■ Instructions for the task ■
Would you write out all of the entries below, exactly as they stand?

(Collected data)
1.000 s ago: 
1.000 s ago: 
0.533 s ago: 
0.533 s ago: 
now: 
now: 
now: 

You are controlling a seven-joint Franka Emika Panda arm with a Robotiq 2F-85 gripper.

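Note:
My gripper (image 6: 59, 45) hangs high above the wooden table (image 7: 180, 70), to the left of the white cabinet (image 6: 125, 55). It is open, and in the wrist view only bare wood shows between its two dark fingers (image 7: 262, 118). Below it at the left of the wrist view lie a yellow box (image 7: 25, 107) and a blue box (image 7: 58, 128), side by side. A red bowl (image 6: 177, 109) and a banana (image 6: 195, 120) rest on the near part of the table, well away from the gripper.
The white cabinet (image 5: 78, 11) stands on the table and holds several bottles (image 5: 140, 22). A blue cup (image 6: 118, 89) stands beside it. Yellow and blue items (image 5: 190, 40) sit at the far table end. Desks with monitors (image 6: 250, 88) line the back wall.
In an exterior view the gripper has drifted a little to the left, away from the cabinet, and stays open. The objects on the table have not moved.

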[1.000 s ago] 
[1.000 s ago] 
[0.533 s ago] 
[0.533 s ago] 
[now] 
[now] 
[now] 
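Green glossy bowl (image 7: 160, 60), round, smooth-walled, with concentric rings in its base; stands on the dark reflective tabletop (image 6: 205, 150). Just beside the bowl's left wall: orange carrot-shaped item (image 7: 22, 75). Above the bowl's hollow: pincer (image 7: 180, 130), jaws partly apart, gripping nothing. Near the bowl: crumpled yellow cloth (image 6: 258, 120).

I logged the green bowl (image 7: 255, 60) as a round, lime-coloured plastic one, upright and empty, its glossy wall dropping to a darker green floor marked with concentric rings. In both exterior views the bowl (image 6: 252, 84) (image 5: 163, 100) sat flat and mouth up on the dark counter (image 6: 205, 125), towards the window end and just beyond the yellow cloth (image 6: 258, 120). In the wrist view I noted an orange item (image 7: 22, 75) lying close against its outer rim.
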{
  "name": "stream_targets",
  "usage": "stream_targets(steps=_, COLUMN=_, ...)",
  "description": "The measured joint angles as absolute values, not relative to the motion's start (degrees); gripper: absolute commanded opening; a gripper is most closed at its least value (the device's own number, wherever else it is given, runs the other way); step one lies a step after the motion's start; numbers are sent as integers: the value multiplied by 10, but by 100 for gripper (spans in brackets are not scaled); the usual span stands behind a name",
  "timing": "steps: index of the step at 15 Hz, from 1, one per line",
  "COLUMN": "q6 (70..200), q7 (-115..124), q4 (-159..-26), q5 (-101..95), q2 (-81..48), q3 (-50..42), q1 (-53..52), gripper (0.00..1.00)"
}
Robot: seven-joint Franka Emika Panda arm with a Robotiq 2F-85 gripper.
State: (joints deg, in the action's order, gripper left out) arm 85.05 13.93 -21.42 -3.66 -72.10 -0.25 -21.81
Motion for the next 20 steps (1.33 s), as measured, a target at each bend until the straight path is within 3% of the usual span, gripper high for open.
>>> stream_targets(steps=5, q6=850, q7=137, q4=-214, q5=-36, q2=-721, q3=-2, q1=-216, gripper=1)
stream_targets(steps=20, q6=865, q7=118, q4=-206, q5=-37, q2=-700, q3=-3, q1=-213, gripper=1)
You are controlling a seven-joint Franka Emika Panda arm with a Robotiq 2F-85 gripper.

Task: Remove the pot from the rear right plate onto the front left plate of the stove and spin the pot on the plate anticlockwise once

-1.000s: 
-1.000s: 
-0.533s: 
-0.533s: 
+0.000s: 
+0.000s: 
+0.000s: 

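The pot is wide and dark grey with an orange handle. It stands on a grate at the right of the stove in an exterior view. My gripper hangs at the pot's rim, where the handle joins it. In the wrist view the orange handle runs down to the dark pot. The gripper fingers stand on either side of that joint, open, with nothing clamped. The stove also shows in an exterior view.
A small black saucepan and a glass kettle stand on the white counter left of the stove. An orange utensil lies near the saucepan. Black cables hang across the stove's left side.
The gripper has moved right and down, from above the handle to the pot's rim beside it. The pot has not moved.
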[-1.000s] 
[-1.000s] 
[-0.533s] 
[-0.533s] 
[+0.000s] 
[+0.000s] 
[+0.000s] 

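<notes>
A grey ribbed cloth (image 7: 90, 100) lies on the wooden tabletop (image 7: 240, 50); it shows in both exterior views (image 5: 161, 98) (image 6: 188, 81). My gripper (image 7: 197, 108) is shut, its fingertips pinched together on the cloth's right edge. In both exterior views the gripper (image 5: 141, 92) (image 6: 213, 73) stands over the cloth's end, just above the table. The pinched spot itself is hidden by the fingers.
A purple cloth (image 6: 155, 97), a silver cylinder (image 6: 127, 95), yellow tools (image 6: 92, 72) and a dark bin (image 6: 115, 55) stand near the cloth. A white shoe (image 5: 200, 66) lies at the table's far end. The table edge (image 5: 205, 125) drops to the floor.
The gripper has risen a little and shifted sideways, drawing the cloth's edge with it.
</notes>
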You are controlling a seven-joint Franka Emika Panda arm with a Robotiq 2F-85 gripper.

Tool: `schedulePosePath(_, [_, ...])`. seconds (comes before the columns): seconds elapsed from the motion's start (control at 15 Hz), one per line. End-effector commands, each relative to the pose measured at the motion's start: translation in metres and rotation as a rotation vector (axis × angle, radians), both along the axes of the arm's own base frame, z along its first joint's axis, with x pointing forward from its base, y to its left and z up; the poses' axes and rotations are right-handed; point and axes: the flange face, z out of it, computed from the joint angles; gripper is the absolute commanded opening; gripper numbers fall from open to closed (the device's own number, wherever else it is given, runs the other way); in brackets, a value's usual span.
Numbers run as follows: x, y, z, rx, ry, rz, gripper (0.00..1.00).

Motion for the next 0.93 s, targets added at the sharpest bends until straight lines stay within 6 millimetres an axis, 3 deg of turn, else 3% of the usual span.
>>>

■ Task result ■
1.000 s ago: 
1.000 s ago: 
0.533 s ago: 
0.533 s ago: 
now: 
now: 
now: 

You are controlling a seven-joint Franka Emika Panda arm with a Robotiq 2F-85 gripper.

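Note:
My gripper (image 6: 59, 45) hangs high above the wooden table (image 7: 180, 70), to the left of the white cabinet (image 6: 125, 55). It is open, and in the wrist view only bare wood shows between its two dark fingers (image 7: 262, 118). Below it at the left of the wrist view lie a yellow box (image 7: 25, 107) and a blue box (image 7: 58, 128), side by side. A red bowl (image 6: 177, 109) and a banana (image 6: 195, 120) rest on the near part of the table, well away from the gripper.
The white cabinet (image 5: 78, 11) stands on the table and holds several bottles (image 5: 140, 22). A blue cup (image 6: 118, 89) stands beside it. Yellow and blue items (image 5: 190, 40) sit at the far table end. Desks with monitors (image 6: 250, 88) line the back wall.
In an exterior view the gripper has drifted a little to the left, away from the cabinet, and stays open. The objects on the table have not moved.
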
[1.000 s ago] 
[1.000 s ago] 
[0.533 s ago] 
[0.533 s ago] 
[now] 
[now] 
[now] 
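Green glossy bowl (image 7: 160, 60), round, smooth-walled, with concentric rings in its base; stands on the dark reflective tabletop (image 6: 205, 150). Just beside the bowl's left wall: orange carrot-shaped item (image 7: 22, 75). Above the bowl's hollow: pincer (image 7: 180, 130), jaws partly apart, gripping nothing. Near the bowl: crumpled yellow cloth (image 6: 258, 120).

I logged the green bowl (image 7: 255, 60) as a round, lime-coloured plastic one, upright and empty, its glossy wall dropping to a darker green floor marked with concentric rings. In both exterior views the bowl (image 6: 252, 84) (image 5: 163, 100) sat flat and mouth up on the dark counter (image 6: 205, 125), towards the window end and just beyond the yellow cloth (image 6: 258, 120). In the wrist view I noted an orange item (image 7: 22, 75) lying close against its outer rim.
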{
  "name": "stream_targets",
  "usage": "stream_targets(steps=_, COLUMN=_, ...)",
  "description": "The measured joint angles as absolute values, not relative to the motion's start (degrees); gripper: absolute commanded opening; a gripper is most closed at its least value (the device's own number, wherever else it is given, runs the other way); step one lies a step after the motion's start; numbers are sent as integers: the value multiplied by 10, but by 100 for gripper (spans in brackets are not scaled); the usual span stands behind a name",
  "timing": "steps: index of the step at 15 Hz, from 1, one per line",
  "COLUMN": "q6 (70..200), q7 (-115..124), q4 (-159..-26), q5 (-101..95), q2 (-81..48), q3 (-50..42), q1 (-53..52), gripper (0.00..1.00)"
}
Robot: seven-joint Franka Emika Panda arm with a Robotiq 2F-85 gripper.
State: (joints deg, in the action's order, gripper left out) arm 85.05 13.93 -21.42 -3.66 -72.10 -0.25 -21.81
Motion for the next 20 steps (1.33 s), as measured, a target at each bend until the straight path is within 3% of the usual span, gripper high for open.
>>> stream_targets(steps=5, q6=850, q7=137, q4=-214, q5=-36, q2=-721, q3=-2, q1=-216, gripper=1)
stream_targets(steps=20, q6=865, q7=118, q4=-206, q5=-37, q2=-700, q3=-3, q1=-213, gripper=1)
You are controlling a seven-joint Franka Emika Panda arm with a Robotiq 2F-85 gripper.

Task: Remove the pot from the rear right plate onto the front left plate of the stove and spin the pot on the plate anticlockwise once

-1.000s: 
-1.000s: 
-0.533s: 
-0.533s: 
+0.000s: 
+0.000s: 
+0.000s: 

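The pot is wide and dark grey with an orange handle. It stands on a grate at the right of the stove in an exterior view. My gripper hangs at the pot's rim, where the handle joins it. In the wrist view the orange handle runs down to the dark pot. The gripper fingers stand on either side of that joint, open, with nothing clamped. The stove also shows in an exterior view.
A small black saucepan and a glass kettle stand on the white counter left of the stove. An orange utensil lies near the saucepan. Black cables hang across the stove's left side.
The gripper has moved right and down, from above the handle to the pot's rim beside it. The pot has not moved.
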[-1.000s] 
[-1.000s] 
[-0.533s] 
[-0.533s] 
[+0.000s] 
[+0.000s] 
[+0.000s] 

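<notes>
A grey ribbed cloth (image 7: 90, 100) lies on the wooden tabletop (image 7: 240, 50); it shows in both exterior views (image 5: 161, 98) (image 6: 188, 81). My gripper (image 7: 197, 108) is shut, its fingertips pinched together on the cloth's right edge. In both exterior views the gripper (image 5: 141, 92) (image 6: 213, 73) stands over the cloth's end, just above the table. The pinched spot itself is hidden by the fingers.
A purple cloth (image 6: 155, 97), a silver cylinder (image 6: 127, 95), yellow tools (image 6: 92, 72) and a dark bin (image 6: 115, 55) stand near the cloth. A white shoe (image 5: 200, 66) lies at the table's far end. The table edge (image 5: 205, 125) drops to the floor.
The gripper has risen a little and shifted sideways, drawing the cloth's edge with it.
</notes>
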You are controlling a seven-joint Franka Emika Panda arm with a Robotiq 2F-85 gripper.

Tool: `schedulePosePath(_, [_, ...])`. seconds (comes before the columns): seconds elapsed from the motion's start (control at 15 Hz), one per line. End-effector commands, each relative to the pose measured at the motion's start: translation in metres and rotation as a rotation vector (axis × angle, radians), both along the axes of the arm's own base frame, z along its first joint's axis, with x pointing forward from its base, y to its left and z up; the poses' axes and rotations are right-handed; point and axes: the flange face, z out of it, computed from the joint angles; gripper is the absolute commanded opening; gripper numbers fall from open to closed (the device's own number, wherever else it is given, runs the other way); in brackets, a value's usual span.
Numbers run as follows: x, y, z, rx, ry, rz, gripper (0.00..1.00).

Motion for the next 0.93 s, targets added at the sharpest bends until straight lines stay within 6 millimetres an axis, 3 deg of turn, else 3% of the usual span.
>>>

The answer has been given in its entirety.